AAPI Heritage Month: Korean Heritage and the New American Manufacturing Moment

By Woojin Shin

Asian Pacific American Heritage Month is a time to honor immigration, culture, service, and entrepreneurship. For Korean Americans, another chapter is being written in factories and boardrooms across the United States. As America reassesses its industrial base amid competition with China and other global powers, Korean companies, and Korean Americans working with them, are helping shape U.S. manufacturing.

U.S. officials increasingly emphasize that economic security and national security are inseparable. The United States can no longer rely only on low-cost global sourcing when critical technologies, defense products, and industrial inputs may be concentrated in countries that do not share U.S. strategic interests. This has accelerated a focus on resilient supply chains, domestic production, and industrial cooperation with trusted allies. South Korea has emerged as one of America's most important manufacturing partners.

Korean companies are seizing this moment across sectors. Hyundai Motor Group's Georgia investment reflects Korea's role in electric vehicles and advanced automotive manufacturing. Samsung and SK hynix are expanding semiconductor capacity in Texas and Indiana. Korean companies are also investing in batteries, solar, steel, shipbuilding, and defense-related industries, through SK Battery America, LG Energy Solutions, Qcells, Hyundai Steel, Hanwha, and HD Hyundai. These investments create jobs and help the United States rebuild industrial depth needed to compete on a global scale.

The human dimension is equally important. Korean companies' U.S. operations are often led by Korean expatriate executives who understand the parent company's systems. But Korean American employees also play a critical bridging role. They understand both Korean corporate culture and the U.S. legal, regulatory, and business environment. They know how decisions are made within Korean conglomerates, how hierarchy affects communication, and how speed and execution are valued. They also understand U.S. expectations around compliance, labor relations, incentives, litigation risk, and community engagement.

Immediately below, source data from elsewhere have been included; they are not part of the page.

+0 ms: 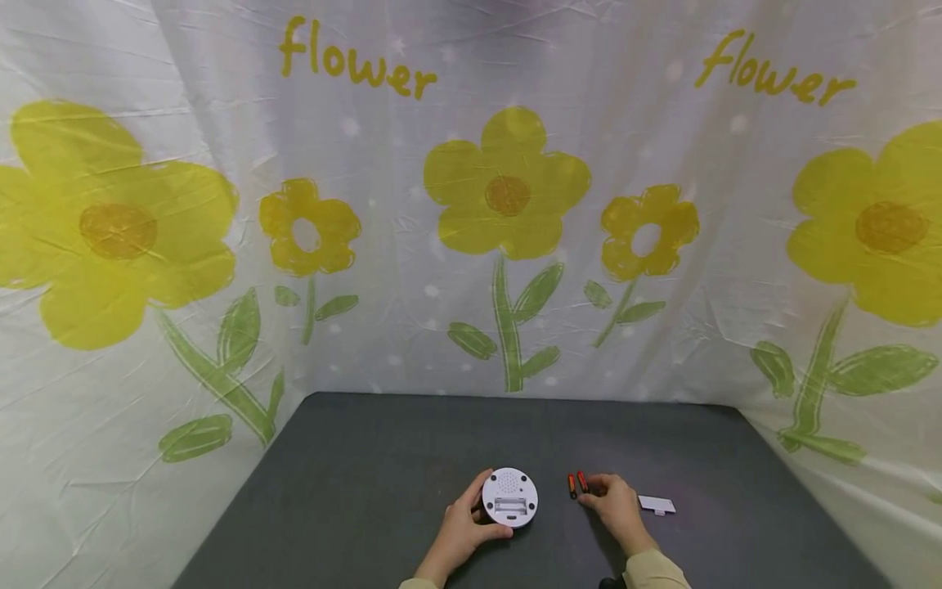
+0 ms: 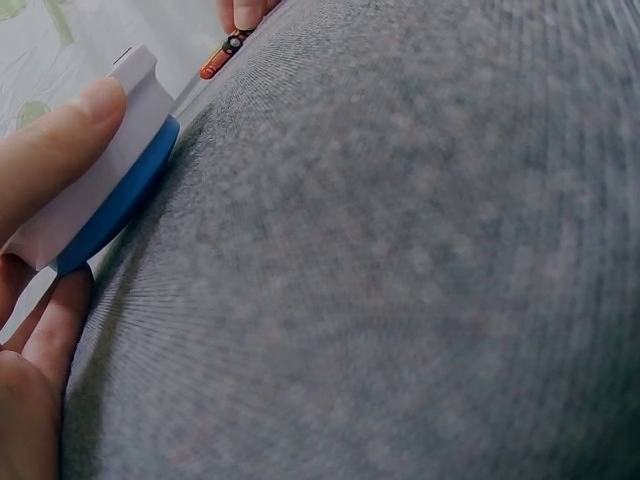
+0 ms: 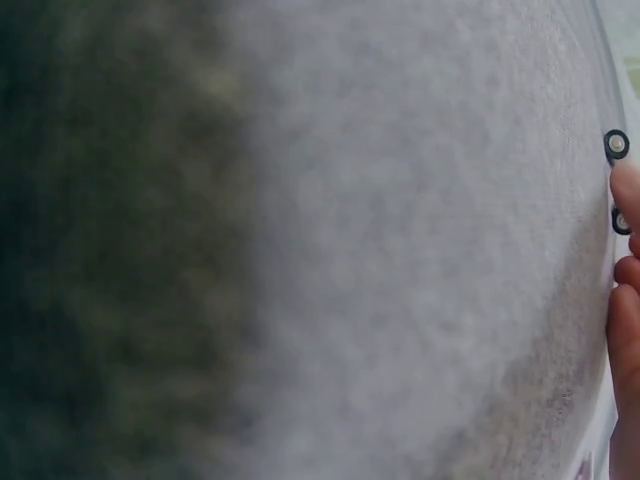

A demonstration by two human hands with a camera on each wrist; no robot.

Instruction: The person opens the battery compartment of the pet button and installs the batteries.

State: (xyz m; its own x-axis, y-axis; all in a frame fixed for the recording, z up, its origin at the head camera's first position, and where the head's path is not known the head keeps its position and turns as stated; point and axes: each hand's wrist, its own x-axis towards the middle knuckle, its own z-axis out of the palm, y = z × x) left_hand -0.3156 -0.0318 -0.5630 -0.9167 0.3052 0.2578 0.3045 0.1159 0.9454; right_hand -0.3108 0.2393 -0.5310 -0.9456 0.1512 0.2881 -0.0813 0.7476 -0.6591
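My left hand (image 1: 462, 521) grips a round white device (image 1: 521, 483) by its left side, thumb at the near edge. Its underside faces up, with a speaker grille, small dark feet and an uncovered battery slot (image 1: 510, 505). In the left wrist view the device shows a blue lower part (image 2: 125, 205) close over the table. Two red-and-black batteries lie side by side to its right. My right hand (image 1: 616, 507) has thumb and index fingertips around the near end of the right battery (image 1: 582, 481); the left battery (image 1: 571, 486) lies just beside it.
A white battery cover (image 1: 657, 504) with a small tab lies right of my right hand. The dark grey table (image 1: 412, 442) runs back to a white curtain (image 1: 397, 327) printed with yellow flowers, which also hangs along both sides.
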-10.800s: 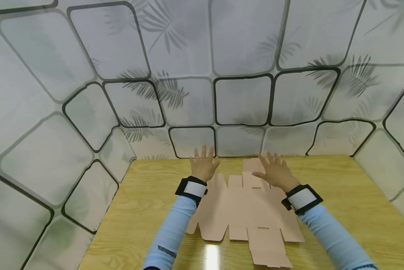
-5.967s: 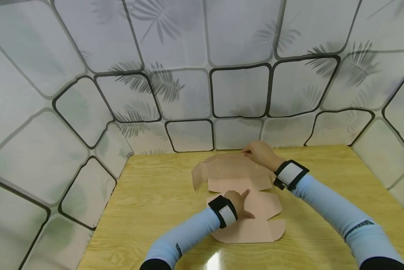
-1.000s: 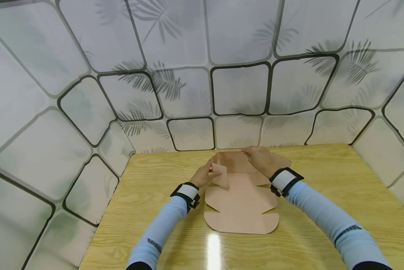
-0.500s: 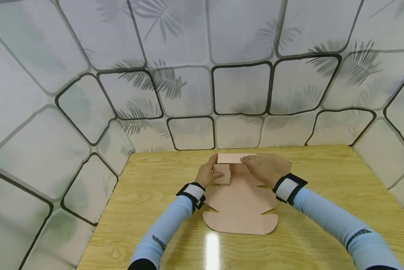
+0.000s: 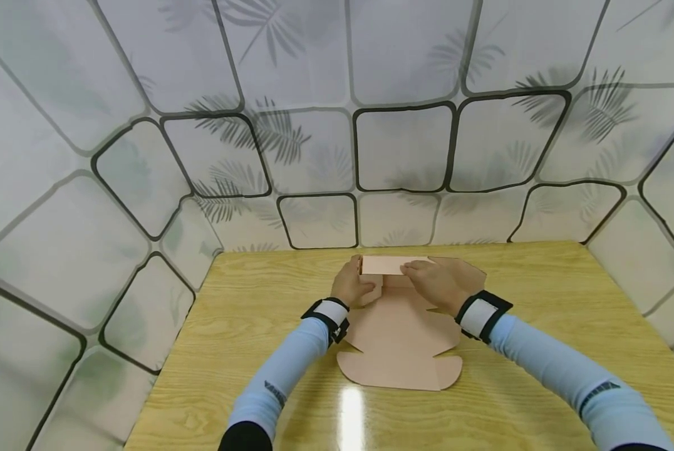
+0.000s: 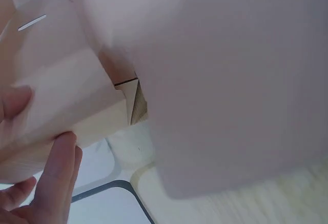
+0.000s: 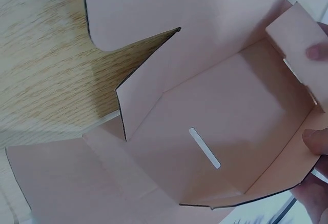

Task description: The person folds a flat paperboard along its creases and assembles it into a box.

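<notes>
A tan cardboard box blank point(image 5: 407, 341) lies partly folded on the table, its back wall raised and a narrow flap point(image 5: 383, 265) bent forward along the top. My left hand point(image 5: 348, 285) grips the back left corner, thumb on the small folded-in side panel point(image 5: 374, 289). In the left wrist view, fingers point(image 6: 56, 167) press the outside of the cardboard with the thumb opposite. My right hand point(image 5: 435, 283) pinches the right part of the bent flap. In the right wrist view, a thumb point(image 7: 316, 141) rests inside the wall edge, fingers behind; a slot shows in the panel.
An unfolded side flap point(image 5: 463, 270) sticks out to the right past my right hand. The rounded front flap point(image 5: 399, 373) lies flat towards me. Around it is the wooden table point(image 5: 247, 326), with a patterned wall covering point(image 5: 404, 156) close behind its back edge.
From lying flat, the cardboard was turned and its back wall raised. In the last second the top flap bent forward and the left side panel folded inwards; my left hand shifted up and right.
</notes>
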The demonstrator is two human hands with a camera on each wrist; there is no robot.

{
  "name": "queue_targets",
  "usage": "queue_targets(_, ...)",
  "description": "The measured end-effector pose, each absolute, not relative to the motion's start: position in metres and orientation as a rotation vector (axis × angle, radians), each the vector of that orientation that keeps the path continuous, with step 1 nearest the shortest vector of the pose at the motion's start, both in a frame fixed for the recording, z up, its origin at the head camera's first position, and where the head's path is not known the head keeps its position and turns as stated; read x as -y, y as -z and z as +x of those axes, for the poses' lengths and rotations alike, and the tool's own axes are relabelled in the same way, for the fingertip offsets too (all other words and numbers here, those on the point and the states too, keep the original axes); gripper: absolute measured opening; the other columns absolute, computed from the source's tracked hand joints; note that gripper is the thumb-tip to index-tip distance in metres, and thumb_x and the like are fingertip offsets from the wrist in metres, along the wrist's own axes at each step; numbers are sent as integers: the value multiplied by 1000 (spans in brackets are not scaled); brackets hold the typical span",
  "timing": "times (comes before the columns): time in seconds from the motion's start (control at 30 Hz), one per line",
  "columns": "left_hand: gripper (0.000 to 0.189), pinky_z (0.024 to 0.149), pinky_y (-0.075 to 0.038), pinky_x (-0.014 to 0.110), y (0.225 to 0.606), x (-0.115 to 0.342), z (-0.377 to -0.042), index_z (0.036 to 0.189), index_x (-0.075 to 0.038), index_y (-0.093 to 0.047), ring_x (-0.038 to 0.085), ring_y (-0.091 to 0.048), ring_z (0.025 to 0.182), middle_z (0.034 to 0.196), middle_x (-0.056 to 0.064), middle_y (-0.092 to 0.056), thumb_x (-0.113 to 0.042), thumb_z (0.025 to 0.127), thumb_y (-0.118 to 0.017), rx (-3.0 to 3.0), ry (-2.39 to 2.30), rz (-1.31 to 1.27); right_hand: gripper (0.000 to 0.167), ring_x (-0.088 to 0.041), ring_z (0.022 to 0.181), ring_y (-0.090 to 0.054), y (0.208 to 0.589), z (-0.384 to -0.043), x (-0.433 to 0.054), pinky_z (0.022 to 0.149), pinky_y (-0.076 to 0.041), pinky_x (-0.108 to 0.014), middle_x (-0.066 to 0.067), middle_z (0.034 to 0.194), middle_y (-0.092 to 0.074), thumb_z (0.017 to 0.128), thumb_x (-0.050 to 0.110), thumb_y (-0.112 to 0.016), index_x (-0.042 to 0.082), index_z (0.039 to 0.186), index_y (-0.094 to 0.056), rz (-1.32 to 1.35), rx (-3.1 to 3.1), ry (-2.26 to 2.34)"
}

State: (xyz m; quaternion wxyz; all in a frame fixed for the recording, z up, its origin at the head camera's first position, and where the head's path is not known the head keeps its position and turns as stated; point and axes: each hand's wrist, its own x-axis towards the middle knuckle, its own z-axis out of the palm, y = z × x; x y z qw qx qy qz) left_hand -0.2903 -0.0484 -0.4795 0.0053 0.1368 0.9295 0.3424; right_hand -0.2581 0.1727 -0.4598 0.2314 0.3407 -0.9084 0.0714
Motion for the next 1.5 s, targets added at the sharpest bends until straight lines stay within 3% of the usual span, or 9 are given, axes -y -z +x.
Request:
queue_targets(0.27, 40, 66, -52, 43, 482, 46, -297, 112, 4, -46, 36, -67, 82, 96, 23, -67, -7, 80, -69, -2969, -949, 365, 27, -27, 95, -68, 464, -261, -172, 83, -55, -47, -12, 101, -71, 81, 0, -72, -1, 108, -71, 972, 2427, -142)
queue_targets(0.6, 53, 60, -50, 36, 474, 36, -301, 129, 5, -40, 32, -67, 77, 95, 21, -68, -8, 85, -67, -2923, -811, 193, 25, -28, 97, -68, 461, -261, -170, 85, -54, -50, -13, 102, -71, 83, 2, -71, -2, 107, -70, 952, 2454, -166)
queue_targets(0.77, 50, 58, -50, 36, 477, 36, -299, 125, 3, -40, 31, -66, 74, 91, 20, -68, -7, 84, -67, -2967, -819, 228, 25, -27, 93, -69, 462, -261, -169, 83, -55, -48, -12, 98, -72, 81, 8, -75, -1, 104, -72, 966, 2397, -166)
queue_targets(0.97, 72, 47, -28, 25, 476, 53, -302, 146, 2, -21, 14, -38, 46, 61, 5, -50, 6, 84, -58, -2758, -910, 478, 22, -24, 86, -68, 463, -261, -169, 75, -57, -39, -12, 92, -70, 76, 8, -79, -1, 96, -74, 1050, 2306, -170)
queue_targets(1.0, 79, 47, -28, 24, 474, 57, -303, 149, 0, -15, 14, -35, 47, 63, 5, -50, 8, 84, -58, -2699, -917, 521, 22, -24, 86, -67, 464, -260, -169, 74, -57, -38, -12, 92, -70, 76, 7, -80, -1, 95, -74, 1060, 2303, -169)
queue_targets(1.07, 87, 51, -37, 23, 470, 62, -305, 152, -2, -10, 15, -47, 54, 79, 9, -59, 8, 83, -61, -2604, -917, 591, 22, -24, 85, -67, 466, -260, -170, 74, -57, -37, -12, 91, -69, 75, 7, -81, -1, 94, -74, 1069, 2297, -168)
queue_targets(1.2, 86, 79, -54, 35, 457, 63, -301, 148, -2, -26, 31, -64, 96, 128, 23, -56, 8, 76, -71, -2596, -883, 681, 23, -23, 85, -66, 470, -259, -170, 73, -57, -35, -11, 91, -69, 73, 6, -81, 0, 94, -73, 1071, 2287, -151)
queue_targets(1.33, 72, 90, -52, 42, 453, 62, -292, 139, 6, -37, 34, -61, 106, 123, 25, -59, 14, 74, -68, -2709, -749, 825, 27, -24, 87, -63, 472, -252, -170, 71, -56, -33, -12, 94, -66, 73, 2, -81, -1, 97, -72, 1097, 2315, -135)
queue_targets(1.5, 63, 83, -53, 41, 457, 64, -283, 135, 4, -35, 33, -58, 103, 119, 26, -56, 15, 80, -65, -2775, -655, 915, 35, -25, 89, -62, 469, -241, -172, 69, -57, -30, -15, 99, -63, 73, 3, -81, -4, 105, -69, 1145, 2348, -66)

In practice, Korean American colleagues working at Korean companies in the U.S. translate more than language. They translate legal assumptions, management style, and strategic priorities. They help Korean headquarters understand why U.S. permitting takes time, why local relationships matter, why incentives require detailed commitments, and why American employees may expect different workplace norms. They also help U.S. stakeholders understand that Korean companies often move quickly, operate through coordinated processes, and place great weight on relationships, trust, and execution.

This bridge-building role matters because Korean investment in the United States is not merely transactional. These projects require long-term integration into American communities, supply chains, labor markets, and policy frameworks. Korean Americans help make that integration possible. They can explain Georgia to Seoul and Seoul to Georgia, and Washington to corporate headquarters and corporate headquarters to Washington.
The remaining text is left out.